Последние слова прозвучали с горечью. Анна вздохнула:

– Ты должна отпустить это, Эрика. Я давно поняла, что из родителей нас любил только папа, но перестала размышлять о том, почему так получилось. Откуда мне знать? Быть может, мама просто не хотела детей, или хотела, но не таких, как мы… Мы никогда ничего не узнаем, так что толку мучить себя понапрасну? Хотя из нас двоих мне повезло больше. Кроме папы, у меня была ты. Даже если я тебе никогда об этом не говорила, я помню, что ты для меня сделала и кем была для меня, пока я росла. А у тебя, Эрика, не было никого, кто заменил бы тебе мать. Но ты не должна озлобляться. Ты должна уметь отпускать, Эрика.
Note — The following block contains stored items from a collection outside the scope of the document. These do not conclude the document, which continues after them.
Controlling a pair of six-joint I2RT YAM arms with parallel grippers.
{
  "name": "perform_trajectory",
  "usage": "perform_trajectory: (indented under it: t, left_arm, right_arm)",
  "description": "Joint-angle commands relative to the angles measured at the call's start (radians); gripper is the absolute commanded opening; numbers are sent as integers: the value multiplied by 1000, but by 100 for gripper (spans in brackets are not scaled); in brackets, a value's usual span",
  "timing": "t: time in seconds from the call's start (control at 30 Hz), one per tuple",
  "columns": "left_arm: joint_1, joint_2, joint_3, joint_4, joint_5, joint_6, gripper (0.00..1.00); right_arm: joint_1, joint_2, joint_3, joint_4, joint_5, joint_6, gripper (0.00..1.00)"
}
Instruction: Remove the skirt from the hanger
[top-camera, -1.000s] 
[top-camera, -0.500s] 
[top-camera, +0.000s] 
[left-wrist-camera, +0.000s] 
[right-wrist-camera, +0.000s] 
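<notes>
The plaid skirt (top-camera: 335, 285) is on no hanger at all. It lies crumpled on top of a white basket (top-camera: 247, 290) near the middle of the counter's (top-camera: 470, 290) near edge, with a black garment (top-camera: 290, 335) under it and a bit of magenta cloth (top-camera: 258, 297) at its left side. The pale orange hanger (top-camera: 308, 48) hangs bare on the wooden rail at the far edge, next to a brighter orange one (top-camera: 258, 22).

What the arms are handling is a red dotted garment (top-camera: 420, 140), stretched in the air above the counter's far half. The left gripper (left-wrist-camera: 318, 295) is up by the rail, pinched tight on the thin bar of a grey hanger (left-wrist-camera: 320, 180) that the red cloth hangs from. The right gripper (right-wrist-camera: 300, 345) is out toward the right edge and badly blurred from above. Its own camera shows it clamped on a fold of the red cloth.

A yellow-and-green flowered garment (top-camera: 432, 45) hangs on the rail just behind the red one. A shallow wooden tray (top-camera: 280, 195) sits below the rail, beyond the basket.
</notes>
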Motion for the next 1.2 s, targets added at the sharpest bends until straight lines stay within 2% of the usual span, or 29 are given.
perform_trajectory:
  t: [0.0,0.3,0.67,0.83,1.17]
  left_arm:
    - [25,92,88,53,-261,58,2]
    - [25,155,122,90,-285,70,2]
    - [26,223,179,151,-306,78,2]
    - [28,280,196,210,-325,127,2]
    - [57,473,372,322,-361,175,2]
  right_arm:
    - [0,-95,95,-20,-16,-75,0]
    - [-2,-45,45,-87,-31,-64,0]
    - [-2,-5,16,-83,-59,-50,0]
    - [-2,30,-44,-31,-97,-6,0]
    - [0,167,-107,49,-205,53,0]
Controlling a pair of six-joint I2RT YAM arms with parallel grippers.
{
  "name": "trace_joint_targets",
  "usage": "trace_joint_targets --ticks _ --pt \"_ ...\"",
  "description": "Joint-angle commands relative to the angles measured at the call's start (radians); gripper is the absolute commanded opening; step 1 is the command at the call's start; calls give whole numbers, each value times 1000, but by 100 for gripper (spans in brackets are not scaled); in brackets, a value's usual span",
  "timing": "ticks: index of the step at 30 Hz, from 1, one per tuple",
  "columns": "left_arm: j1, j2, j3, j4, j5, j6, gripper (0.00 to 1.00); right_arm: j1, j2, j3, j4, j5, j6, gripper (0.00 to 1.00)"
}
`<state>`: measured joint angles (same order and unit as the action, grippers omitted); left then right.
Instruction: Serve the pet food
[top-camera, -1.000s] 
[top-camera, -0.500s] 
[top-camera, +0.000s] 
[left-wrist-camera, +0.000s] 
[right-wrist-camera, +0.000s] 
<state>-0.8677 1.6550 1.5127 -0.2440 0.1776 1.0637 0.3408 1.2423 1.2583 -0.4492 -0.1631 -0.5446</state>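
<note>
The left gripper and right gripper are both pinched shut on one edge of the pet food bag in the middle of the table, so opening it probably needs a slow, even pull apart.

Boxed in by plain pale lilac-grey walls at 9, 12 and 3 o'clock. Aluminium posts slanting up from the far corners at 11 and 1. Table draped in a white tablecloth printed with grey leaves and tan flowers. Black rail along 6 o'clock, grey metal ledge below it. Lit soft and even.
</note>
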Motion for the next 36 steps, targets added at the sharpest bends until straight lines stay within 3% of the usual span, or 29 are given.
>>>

Сейчас у тебя, похоже, наметились перемены к лучшему, а ты никак не можешь расстаться с прошлым. Позволь мне хоть раз послужить для тебя примером.

Обе рассмеялись сквозь слезы, и на этот раз настала очередь Эрики промокать глаза салфеткой. От накала эмоций стало нечем дышать, зато внутри все словно омылось. Слишком многое оставалось невысказанным. Много пыли скопилось в углах, и сестры почувствовали, что пора браться за швабры.

Они беседовали до утра, пока серые рассветные сумерки не прогнали темную зимнюю ночь. Дети спали дольше обычного. И когда Адриан пронзительным криком объявил наконец о своем пробуждении, Эрика предложила Анне вздремнуть пару часов и пообещала позаботиться о детях.

На душе у нее стало легко, как никогда. Конечно, ее беспокоило то, что случилось с Эммой. Но за эту ночь между сестрами было высказано так много всего, что вызрело и перезрело за эти годы. Отчасти это была неприятная правда, которую тем не менее нужно было выслушать. Эрику удивило, что младшая сестра видит ее насквозь. До сих пор она недооценивала Анну, иногда даже смотрела на нее свысока, как на большого, но безответственного ребенка. Но Анна оказалась не такой, и Эрику радовало, что она наконец смогла ее разглядеть.